### 1.Load the cleaned_eng_subtitle.csv file

In [1]:
# ! pip install sentence-transformers

In [2]:
# Importing the required libraries
import pandas as pd
import numpy as np

# Loading the dataset
data = pd.read_csv("Dataset/cleaned_eng_subtitle.csv")
data.head()

Unnamed: 0,Subtitle_Id,Subtitle_Name,Subtitle_Content
0,9450386,person of interest s03 e19 most likely to (2014),script info title default file scripttype vwra...
1,9376836,bang s02 e05 episode 2 5 (2020),watch any video online with opensubtitles free...
2,9511930,criminal minds s03 e06 about face (2007),ducks quacking advertise your product or brand...
3,9381135,the repair shop s07 e18 silver salt and pepper...,welcome to the repair shop where precious but ...
4,9450349,person of interest s03 e11 lethe (2013),script info title default file scripttype vwra...


In [11]:
## Use the sample function to take a random subset of 1k rows
# data = data.sample(n=1000, random_state=42)  # Set random_state for reproducibility
# data = data.reset_index(drop=True)  # Reset index
# data.head()

### Step 2: Generating Text Vectors of Subtitle Content


#### a.Generate BOW / TFIDF sparse vector representations

In [4]:
# Import the required libraries
from sklearn.feature_extraction.text import TfidfVectorizer

# Step 1: Generate BOW / TFIDF sparse vector representations
tfidf_vectorizer = TfidfVectorizer()
tfidf_vectors = tfidf_vectorizer.fit_transform(data['Subtitle_Content'])

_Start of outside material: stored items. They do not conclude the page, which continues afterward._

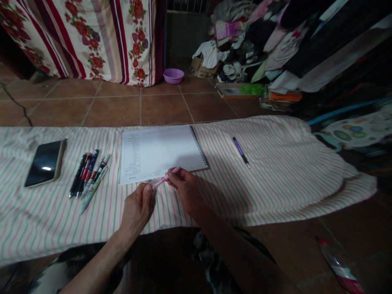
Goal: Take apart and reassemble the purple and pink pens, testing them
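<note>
A pink pen [160, 181] is held between my two hands, just over the near edge of a spiral-bound notebook [162, 149]. My left hand [139, 206] is closed around its lower left end. With thumb and fingers, my right hand [185, 185] pinches the upper right end. The notebook lies open at a mostly blank white page, with printed columns on its left side and black wire rings on the right. To the right rests a purple and black pen [241, 152]. Several pens [88, 173] lie side by side to the left.
A smartphone [44, 163] lies at the far left on the striped cloth [275, 171]. Beyond are a tiled floor [116, 108], a purple basin [173, 76], a floral curtain [101, 41] and piled clothes [232, 28]. A plastic bottle [339, 265] lies on the floor at lower right.
</note>
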`<state>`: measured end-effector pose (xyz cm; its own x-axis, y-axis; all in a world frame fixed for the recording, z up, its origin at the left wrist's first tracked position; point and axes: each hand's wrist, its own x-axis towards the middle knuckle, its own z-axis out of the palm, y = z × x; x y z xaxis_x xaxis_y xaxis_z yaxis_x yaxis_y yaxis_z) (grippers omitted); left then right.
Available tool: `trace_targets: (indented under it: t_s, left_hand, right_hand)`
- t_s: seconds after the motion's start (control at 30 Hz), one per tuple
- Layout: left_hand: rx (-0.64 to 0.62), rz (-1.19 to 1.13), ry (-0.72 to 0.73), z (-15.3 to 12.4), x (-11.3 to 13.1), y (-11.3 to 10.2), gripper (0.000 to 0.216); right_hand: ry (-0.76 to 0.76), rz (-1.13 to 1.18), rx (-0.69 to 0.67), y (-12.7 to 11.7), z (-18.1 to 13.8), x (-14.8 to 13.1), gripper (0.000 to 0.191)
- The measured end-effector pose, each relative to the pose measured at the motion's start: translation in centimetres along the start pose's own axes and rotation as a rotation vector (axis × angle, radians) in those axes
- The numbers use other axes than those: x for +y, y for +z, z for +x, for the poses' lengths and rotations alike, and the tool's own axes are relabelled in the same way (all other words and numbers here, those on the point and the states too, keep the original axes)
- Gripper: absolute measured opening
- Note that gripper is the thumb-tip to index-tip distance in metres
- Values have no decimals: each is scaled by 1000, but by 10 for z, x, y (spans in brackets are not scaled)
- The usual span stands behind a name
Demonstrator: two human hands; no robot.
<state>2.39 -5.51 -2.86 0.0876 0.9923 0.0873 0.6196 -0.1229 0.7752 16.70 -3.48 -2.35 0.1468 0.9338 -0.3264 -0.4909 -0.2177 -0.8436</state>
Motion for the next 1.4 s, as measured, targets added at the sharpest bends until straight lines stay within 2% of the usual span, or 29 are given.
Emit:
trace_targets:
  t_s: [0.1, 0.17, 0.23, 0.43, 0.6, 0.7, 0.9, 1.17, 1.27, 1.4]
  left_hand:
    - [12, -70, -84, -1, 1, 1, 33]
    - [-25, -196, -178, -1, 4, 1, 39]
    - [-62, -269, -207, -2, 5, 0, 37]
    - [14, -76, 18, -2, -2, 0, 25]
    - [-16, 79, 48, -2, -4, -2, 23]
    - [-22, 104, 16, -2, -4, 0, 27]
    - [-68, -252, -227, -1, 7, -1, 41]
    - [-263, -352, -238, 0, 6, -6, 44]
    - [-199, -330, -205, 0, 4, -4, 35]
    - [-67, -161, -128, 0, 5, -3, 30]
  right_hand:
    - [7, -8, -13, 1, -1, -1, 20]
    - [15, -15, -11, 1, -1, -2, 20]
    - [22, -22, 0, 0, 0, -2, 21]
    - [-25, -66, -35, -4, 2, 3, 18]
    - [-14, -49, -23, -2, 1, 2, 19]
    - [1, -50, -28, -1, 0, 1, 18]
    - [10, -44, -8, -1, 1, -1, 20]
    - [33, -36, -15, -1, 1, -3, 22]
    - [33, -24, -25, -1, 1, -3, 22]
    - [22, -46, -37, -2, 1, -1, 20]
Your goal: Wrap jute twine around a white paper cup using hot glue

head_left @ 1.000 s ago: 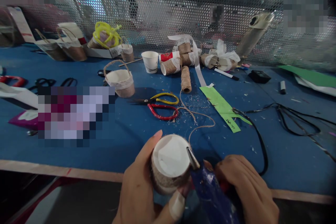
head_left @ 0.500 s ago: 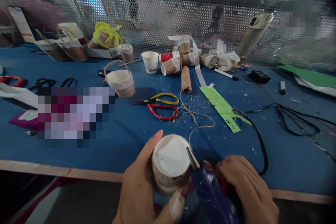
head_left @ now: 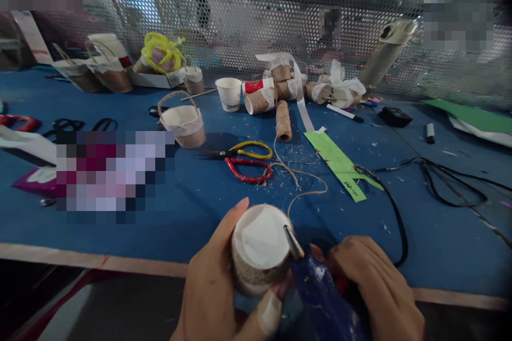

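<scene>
My left hand (head_left: 212, 287) is wrapped round a small paper cup (head_left: 260, 248) covered in brown twine, its white bottom turned up toward me. My right hand (head_left: 376, 287) grips a blue glue gun (head_left: 320, 298), whose metal nozzle (head_left: 293, 241) touches the cup's rim on the right side. A strand of twine (head_left: 304, 192) runs from the cup back to a twine spool (head_left: 283, 120) lying on the blue table (head_left: 192, 208). The gun's black cable (head_left: 394, 208) trails off to the right.
Red and yellow scissors (head_left: 248, 162) lie in the middle, beside a green paper strip (head_left: 340, 165). A twine-wrapped basket cup (head_left: 184, 125), a white cup (head_left: 229, 94), more wrapped cups (head_left: 260, 100) and a marker (head_left: 344, 113) stand further back. A perforated metal screen (head_left: 256, 16) closes the rear.
</scene>
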The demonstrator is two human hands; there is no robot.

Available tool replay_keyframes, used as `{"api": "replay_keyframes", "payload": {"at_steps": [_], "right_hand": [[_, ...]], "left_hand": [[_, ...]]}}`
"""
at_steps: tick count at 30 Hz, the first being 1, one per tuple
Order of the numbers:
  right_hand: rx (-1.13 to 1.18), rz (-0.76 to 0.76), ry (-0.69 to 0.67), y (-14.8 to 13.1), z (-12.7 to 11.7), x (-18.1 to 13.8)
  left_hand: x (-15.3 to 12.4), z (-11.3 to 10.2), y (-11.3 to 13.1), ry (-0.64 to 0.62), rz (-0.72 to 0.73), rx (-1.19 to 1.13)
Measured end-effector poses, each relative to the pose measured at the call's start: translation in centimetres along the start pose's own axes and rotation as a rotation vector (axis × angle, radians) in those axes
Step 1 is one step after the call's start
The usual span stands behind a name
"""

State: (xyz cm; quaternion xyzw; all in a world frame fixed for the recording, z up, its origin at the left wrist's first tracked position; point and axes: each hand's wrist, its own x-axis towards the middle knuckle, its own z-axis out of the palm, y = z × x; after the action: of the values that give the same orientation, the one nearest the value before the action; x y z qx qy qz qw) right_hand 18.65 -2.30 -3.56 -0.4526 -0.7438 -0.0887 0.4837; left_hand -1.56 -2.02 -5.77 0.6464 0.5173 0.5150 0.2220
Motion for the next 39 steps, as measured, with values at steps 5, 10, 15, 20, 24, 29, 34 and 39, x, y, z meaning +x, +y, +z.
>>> {"api": "replay_keyframes", "payload": {"at_steps": [5,10,15,20,24,29,34,39], "right_hand": [[-0.014,-0.033,-0.006,0.08,-0.21,0.25],[-0.009,-0.029,0.011,0.08,-0.15,0.13],[0.009,-0.026,-0.005,0.17,-0.09,0.13],[0.025,-0.014,-0.002,0.16,-0.22,0.43],[0.035,-0.029,-0.043,0.18,-0.39,0.38],[-0.01,0.001,-0.005,0.06,-0.13,0.18],[0.003,-0.017,-0.008,0.03,-0.07,0.28],[0.023,0.017,-0.019,-0.02,-0.19,0.12]], "left_hand": [[-0.1,0.11,0.02,0.006,-0.035,-0.02],[-0.15,0.25,-0.01,0.009,-0.02,-0.027],[0.0,0.04,0.18,-0.013,-0.014,-0.04],[0.15,-0.02,0.19,-0.004,0.005,-0.047],[0.26,0.12,0.13,-0.005,0.017,-0.064],[0.24,0.27,0.25,0.009,-0.012,-0.056],[0.21,0.27,0.5,0.007,-0.039,-0.052],[0.24,0.16,0.53,0.002,-0.019,0.002]]}}
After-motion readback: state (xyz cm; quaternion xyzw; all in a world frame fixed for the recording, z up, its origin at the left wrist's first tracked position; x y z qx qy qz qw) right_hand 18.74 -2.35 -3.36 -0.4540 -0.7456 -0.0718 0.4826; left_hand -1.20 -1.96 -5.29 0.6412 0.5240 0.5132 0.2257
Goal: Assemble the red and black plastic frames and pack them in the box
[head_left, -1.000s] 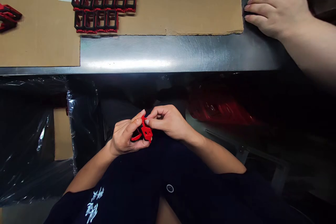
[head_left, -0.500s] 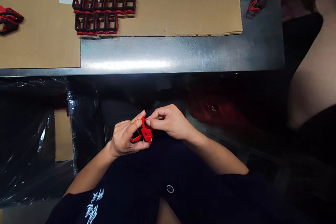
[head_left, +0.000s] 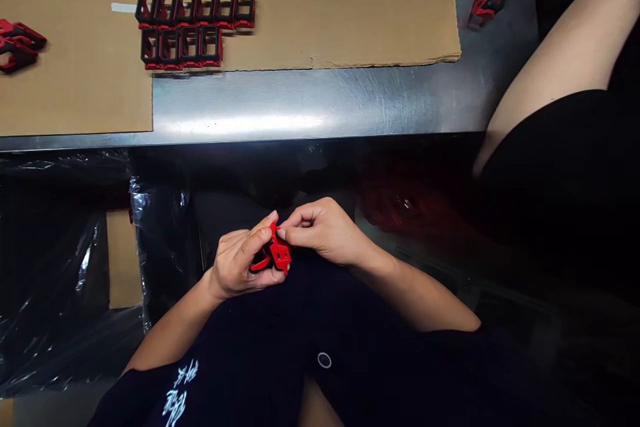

# Display the shape of the TF-IDF matrix
# print("TF-IDF matrix shape:", tfidf_vectors.shape)

#### b. BERT based "SentenceTransformers" to generate embeddings

In [5]:
from sentence_transformers import SentenceTransformer
import numpy as np

# Step 2: Generate BERT-based embeddings
sentence_model = SentenceTransformer('bert-base-nli-mean-tokens')
bert_embeddings = np.array([sentence_model.encode(subtitle) for subtitle in data['Subtitle_Content']])

# Display the shape of the BERT embeddings
# print("BERT embeddings shape:", bert_embeddings.shape)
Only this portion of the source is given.